The next picture is not very sharp, but you can see that the bee is packed with pollen.

And where is this bee going? Well, the bee is visiting my flowering pumpkin; I rose from seed I saved the previous year from our own pumpkins. This growing season (2023) I had planted my seedling pumpkins in a new compost bed, which was not ready yet. As I had written before all but one pumpkin plants died. We love pumpkin soup and pumpkin pie, so one plant will not do for our needs. So first things first, we raised some new pumpkin seedlings from seed I had saved from our own pumpkins the year before. The only thing missing was an adequate planting spot, but my husband was able to fix that for me.
He scratched together what we had left of the horse manure we had purchased in the fall 2022. It was dry with very hard chunks, but after my husband mixed it with some saw dust and ran it through the manure spreader it was much more usable already. He dumped a big pile on some cardboard in our garden 4 just beside the failing composting bed.

This was 25th of June, which is very late in the season to start with small pumpkin seedlings, but we planted them anyway. For the start we watered the seedlings a few times.
Beginning of August the seedlings had settled in nicely and started to bloom.
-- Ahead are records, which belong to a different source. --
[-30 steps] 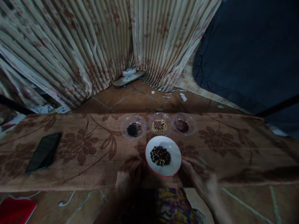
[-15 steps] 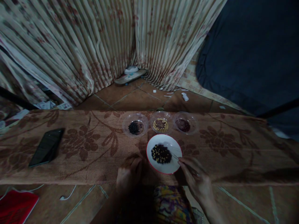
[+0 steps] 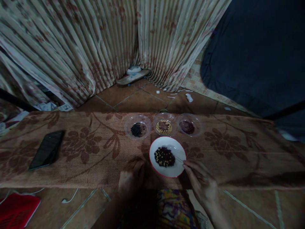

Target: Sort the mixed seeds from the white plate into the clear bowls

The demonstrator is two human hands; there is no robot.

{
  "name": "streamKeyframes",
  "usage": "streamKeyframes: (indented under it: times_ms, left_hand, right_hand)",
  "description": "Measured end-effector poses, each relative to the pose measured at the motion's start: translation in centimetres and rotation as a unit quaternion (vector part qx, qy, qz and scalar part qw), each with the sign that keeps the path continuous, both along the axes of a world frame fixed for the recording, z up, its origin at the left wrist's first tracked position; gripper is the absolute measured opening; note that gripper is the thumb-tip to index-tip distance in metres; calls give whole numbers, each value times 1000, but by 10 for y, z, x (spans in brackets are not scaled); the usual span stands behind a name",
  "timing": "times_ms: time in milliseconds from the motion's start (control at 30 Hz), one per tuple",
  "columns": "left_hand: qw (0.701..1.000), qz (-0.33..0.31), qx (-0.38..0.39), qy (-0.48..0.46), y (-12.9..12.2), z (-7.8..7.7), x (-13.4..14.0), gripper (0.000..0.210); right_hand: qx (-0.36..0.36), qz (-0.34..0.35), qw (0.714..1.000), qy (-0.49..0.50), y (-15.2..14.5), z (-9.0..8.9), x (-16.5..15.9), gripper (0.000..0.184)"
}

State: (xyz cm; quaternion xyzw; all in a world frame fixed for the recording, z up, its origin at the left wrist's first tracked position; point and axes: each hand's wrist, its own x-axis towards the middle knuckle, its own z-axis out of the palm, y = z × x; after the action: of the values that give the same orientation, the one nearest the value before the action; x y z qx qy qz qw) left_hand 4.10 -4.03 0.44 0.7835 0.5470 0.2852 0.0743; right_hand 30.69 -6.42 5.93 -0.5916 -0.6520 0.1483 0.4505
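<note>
Since a second ago my right hand (image 3: 200, 181) crept to the white red-rimmed plate (image 3: 156, 144), pinching thin tweezers (image 3: 179, 159) over mixed beads (image 3: 164, 156); left hand (image 3: 130, 178) rests curled alongside.

head cam | looks forward-down | table (image 3: 95, 178) near | single view

No text, label, brand, number or sign can be read anywhere; the papers (image 3: 51, 107) at the left edge of the frame are too dim and small.

Right hand (image 3: 201, 181) shifted in to white plate (image 3: 177, 170) rim, now steady.
</note>
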Motion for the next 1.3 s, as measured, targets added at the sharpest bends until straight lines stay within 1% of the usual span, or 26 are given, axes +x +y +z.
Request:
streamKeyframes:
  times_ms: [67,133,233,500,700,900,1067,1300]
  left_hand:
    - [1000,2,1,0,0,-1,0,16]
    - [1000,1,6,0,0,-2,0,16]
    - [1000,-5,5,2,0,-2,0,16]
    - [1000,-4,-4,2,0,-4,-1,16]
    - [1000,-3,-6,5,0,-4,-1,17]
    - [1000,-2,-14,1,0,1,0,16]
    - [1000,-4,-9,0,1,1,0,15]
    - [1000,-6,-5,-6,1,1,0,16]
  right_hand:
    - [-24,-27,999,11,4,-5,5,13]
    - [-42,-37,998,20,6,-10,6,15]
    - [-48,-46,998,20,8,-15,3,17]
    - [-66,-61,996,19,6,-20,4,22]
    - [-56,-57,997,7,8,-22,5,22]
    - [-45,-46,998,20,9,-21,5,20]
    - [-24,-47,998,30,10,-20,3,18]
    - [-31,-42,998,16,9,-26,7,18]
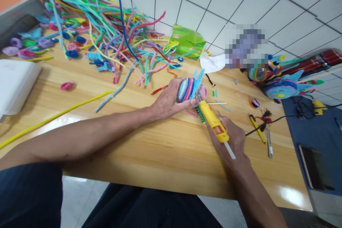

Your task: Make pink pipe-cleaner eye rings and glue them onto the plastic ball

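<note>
My left hand (171,101) is wrapped round a bottle covered in striped pipe cleaners (186,90), its bands blue, pink and turquoise. Light-blue fuzzy pieces (197,80) stick up from its side, and a pink coil (204,92) sits near its end. In my right hand (231,133) is a yellow hot glue gun (213,119), with a white glue stick (229,150) poking out of its back. The gun's nose meets the near end of the bottle; whether it touches is hidden. A green pen-like piece (200,114) lies just below.
Loose pipe cleaners (107,17) heap up at the back left against the tiled wall (227,0). A white box (17,85) stands left. Rightward lie a yellow pencil (257,128), a utility knife (269,144), a black cord (278,118) and a finished-looking fuzzy figure (280,87).
</note>
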`<act>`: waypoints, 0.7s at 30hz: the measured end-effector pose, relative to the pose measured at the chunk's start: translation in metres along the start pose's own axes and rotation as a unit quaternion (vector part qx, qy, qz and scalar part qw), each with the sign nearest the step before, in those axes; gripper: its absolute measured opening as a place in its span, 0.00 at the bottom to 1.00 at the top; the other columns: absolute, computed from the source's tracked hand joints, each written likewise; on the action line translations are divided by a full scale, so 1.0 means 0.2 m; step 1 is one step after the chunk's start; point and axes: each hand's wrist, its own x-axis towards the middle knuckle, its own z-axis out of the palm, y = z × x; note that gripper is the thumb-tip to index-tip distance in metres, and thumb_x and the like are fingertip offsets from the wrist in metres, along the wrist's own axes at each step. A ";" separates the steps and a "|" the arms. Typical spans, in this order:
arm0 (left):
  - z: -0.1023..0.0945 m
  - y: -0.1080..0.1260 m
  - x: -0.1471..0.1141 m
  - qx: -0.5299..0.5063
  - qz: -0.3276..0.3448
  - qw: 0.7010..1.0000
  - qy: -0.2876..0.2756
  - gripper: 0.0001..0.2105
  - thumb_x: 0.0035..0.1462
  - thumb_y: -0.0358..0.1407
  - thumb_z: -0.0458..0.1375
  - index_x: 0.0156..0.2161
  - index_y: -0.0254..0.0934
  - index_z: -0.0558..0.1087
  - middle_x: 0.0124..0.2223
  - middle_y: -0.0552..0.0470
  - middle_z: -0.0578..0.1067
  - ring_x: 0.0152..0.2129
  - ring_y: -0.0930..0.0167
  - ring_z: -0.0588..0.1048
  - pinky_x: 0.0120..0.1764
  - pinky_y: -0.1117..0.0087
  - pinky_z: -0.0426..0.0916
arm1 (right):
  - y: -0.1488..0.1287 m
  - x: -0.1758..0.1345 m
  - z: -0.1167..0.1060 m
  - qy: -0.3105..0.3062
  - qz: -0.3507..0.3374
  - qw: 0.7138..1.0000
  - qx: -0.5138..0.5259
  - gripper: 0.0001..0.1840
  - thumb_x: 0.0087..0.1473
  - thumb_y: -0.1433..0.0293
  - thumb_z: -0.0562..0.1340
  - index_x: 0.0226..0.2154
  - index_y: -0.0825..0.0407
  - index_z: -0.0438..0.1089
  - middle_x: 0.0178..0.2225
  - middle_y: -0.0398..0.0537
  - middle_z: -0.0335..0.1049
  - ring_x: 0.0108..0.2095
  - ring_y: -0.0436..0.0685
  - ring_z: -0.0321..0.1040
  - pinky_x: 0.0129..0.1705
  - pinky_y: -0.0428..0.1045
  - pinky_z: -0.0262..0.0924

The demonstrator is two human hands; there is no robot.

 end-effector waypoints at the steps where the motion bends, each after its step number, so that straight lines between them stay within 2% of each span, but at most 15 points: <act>1: 0.00 0.00 0.00 0.000 0.000 1.000 0.001 0.39 0.64 0.63 0.64 0.69 0.40 0.64 0.65 0.36 0.74 0.63 0.52 0.74 0.67 0.46 0.72 | 0.00 0.00 0.00 -0.007 0.004 1.000 0.000 0.04 0.69 0.70 0.66 0.46 0.50 0.75 0.31 0.45 0.82 0.27 0.56 0.78 0.31 0.48 0.67; 14: 0.01 0.01 0.00 0.001 -0.006 1.000 0.005 0.40 0.63 0.65 0.63 0.68 0.39 0.65 0.65 0.36 0.75 0.63 0.53 0.75 0.67 0.47 0.72 | -0.01 0.01 0.03 0.006 -0.013 0.999 -0.033 0.05 0.69 0.70 0.65 0.47 0.50 0.75 0.30 0.46 0.82 0.27 0.57 0.77 0.32 0.49 0.64; 21: 0.01 0.01 0.01 -0.003 -0.014 1.000 0.003 0.39 0.63 0.65 0.63 0.67 0.40 0.65 0.64 0.37 0.75 0.61 0.53 0.75 0.66 0.47 0.72 | 0.00 0.00 0.02 -0.019 0.011 0.999 -0.039 0.05 0.70 0.68 0.65 0.46 0.50 0.76 0.31 0.46 0.82 0.27 0.56 0.76 0.32 0.49 0.65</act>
At this point I sowed some red beets and some peas in the sides of the pile.
Middle of September we had a whole rug of pumpkin plants.

We where able to harvest, when I remember correctly, 6 ripe pumpkins of these plants and had a number of unripe pumpkins still on the plants.

You could argue if the amount of work was worth the effort for “only” 6 pumpkins, but I am glad we did it. Now I know for the future that if the first planting fails there is time for a second planting to crop and we would not have to go without delicious pumpkins.
As for the peas and red beets, they looked beautiful by middle of September, but sowing beginning of August is definitely too late for them to crop. Only the peas and red beets at the bottom of the pile germinated, so higher up at the sides probably was not enough moisture.


O well, everything looked nice and we had the ground covered with plants, which is important to.